[Items from a data source]
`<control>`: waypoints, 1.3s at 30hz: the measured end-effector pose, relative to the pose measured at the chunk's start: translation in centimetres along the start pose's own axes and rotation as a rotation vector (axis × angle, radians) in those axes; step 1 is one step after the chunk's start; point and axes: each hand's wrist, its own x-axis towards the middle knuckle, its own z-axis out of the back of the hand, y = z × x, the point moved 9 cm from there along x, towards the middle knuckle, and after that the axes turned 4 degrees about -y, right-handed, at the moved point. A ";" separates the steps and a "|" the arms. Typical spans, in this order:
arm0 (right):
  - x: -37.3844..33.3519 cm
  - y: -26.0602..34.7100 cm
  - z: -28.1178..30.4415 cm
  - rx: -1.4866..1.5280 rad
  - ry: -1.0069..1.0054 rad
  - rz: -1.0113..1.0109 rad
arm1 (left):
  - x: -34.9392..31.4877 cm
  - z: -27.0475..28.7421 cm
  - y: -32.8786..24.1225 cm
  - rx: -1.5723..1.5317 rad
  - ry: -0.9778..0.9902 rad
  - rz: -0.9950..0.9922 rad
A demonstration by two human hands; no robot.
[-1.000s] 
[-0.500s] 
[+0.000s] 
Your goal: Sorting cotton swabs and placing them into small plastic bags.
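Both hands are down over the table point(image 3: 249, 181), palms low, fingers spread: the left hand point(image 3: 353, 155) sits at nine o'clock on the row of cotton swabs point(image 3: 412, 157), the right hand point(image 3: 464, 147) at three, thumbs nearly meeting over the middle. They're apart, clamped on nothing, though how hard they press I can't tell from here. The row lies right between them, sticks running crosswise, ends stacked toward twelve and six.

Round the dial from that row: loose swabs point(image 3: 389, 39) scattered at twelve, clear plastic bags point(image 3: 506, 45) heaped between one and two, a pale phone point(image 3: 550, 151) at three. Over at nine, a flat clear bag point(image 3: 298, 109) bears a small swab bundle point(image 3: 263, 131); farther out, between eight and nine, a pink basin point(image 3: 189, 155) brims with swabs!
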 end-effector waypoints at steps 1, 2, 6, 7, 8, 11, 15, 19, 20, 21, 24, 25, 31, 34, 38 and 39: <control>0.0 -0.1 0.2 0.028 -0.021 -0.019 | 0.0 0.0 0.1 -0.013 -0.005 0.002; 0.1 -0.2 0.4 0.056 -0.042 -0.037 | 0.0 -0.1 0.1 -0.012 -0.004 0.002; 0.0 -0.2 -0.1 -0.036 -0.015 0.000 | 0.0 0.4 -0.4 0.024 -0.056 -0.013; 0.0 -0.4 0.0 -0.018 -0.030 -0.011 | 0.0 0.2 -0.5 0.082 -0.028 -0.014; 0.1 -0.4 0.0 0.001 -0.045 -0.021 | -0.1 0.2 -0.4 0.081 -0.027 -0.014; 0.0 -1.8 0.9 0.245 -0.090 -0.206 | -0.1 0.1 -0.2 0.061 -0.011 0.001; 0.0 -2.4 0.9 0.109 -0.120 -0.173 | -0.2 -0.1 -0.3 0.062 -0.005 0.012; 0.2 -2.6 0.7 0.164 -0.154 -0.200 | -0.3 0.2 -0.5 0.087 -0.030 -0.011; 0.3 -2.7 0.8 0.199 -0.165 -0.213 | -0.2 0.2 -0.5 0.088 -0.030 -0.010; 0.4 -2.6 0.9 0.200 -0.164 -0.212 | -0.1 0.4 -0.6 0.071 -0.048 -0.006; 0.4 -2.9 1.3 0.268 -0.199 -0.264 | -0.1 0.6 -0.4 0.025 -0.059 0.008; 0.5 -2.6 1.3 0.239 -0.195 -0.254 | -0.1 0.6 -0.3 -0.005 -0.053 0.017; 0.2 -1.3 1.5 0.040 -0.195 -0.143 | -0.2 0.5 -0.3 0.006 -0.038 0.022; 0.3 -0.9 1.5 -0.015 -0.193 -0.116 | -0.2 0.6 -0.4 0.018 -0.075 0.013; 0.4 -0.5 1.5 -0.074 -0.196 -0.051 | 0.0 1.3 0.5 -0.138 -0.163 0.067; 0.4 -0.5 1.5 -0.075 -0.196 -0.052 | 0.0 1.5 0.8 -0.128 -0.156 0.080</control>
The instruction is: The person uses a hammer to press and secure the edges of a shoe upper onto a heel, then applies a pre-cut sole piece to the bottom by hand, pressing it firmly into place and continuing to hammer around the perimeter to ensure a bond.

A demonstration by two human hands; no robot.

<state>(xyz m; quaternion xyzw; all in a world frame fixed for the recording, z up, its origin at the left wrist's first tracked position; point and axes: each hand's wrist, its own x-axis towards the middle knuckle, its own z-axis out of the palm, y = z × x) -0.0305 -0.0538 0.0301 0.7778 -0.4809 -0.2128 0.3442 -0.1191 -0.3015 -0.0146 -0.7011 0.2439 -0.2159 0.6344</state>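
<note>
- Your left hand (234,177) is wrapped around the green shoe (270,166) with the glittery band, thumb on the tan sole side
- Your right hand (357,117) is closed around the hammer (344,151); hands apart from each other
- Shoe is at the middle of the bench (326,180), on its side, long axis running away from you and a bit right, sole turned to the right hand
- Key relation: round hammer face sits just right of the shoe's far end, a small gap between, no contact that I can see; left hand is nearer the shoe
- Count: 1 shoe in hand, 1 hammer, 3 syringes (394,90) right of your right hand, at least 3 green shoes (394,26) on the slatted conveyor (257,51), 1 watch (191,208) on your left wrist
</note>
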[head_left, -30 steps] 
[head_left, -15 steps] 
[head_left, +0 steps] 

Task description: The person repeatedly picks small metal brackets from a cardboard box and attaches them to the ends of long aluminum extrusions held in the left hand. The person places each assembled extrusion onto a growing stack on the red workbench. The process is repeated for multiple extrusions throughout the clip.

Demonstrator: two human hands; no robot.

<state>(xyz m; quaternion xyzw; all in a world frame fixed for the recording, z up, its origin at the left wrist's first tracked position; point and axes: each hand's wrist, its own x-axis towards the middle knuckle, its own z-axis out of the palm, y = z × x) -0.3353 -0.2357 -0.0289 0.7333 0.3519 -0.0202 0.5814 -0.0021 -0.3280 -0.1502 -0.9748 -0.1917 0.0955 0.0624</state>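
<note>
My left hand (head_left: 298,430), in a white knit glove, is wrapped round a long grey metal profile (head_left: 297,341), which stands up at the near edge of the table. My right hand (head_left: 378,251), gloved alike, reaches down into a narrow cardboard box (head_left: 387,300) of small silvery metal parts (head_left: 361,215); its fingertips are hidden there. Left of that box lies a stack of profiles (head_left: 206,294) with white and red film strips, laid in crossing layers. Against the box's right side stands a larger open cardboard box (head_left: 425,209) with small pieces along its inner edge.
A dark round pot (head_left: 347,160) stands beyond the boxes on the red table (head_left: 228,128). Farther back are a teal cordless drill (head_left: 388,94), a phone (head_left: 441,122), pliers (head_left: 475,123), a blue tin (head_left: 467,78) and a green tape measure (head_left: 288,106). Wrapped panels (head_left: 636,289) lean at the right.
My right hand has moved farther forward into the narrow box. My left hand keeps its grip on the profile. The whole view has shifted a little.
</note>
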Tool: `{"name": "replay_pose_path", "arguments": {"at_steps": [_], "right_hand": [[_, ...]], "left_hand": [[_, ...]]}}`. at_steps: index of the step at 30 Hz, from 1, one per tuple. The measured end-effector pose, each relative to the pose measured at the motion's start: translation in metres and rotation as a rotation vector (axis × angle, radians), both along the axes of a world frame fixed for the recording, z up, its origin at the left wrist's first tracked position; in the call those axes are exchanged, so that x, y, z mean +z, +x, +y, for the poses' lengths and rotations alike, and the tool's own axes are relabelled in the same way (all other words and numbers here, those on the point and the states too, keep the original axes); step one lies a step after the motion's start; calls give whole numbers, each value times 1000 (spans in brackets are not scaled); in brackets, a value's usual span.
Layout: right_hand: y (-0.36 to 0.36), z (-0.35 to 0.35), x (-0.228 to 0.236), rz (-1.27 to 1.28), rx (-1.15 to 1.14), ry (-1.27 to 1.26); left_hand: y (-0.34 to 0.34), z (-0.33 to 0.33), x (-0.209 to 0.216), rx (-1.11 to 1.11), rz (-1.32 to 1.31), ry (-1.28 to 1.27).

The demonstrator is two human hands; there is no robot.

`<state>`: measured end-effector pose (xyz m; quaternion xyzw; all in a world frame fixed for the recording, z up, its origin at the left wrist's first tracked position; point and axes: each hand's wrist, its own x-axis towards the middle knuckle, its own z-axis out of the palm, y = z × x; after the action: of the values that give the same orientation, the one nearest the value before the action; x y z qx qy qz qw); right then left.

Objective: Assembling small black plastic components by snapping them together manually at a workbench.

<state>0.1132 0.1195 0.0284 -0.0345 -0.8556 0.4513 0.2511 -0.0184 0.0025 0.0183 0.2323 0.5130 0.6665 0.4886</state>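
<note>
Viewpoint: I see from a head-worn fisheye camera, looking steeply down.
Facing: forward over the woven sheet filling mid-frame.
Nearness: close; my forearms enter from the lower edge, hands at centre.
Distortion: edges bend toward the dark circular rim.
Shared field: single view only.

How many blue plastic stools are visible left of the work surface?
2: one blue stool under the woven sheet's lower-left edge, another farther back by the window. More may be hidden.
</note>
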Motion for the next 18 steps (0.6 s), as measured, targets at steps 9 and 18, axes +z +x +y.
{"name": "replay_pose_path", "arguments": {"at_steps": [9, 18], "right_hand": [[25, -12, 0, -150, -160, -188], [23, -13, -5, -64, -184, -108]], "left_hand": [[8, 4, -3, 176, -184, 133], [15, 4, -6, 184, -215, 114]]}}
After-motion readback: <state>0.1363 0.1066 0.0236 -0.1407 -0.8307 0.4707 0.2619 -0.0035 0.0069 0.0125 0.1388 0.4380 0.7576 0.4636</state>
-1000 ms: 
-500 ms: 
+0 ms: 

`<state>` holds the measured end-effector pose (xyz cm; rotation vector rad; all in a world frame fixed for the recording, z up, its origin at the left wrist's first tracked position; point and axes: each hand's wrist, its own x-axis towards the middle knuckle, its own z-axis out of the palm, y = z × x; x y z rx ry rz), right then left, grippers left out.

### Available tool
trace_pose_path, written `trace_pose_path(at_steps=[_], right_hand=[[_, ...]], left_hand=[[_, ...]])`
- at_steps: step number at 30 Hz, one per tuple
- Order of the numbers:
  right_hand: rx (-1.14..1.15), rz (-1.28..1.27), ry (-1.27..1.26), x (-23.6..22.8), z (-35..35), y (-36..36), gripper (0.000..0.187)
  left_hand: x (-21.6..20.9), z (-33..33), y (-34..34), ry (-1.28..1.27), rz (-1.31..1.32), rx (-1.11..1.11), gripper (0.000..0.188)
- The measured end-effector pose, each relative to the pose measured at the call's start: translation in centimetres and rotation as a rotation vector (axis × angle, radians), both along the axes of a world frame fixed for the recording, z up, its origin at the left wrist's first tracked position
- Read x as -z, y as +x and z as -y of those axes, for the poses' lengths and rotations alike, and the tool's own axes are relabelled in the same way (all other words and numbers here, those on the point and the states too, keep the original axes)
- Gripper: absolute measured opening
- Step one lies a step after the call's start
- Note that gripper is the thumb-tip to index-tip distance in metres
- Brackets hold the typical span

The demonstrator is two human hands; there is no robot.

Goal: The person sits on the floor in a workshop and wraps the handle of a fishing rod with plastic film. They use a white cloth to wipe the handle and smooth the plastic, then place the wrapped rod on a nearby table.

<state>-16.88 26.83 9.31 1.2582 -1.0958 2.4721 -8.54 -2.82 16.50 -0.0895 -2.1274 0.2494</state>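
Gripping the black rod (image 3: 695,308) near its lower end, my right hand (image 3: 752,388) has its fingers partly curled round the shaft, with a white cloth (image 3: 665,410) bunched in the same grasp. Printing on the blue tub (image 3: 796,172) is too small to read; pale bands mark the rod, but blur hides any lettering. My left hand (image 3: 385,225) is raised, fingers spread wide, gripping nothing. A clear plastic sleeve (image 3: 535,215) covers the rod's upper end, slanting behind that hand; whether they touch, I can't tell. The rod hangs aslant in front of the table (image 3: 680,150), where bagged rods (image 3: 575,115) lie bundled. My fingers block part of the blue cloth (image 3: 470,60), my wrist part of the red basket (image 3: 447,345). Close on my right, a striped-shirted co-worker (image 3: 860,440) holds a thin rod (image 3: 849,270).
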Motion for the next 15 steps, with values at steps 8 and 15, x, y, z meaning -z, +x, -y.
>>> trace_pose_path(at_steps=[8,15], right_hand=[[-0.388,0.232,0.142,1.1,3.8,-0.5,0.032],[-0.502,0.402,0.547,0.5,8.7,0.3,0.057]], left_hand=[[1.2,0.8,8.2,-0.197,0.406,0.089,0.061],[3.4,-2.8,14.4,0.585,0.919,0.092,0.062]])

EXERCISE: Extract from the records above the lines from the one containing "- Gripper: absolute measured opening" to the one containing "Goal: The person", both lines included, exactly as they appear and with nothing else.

TASK OUTPUT:
- Gripper: absolute measured opening
- Step one lies a step after the call's start
- Note that gripper is the thumb-tip to index-tip distance in metres
- Brackets hold the typical span

The demonstrator is two human hands; there is no robot.

Goal: The person sits on the floor in a workshop and wraps the handle of a fishing rod with plastic film. They use a white cloth to wipe the handle and smooth the plastic, then place the wrapped rod on a nearby table.

Nothing further is required for this answer.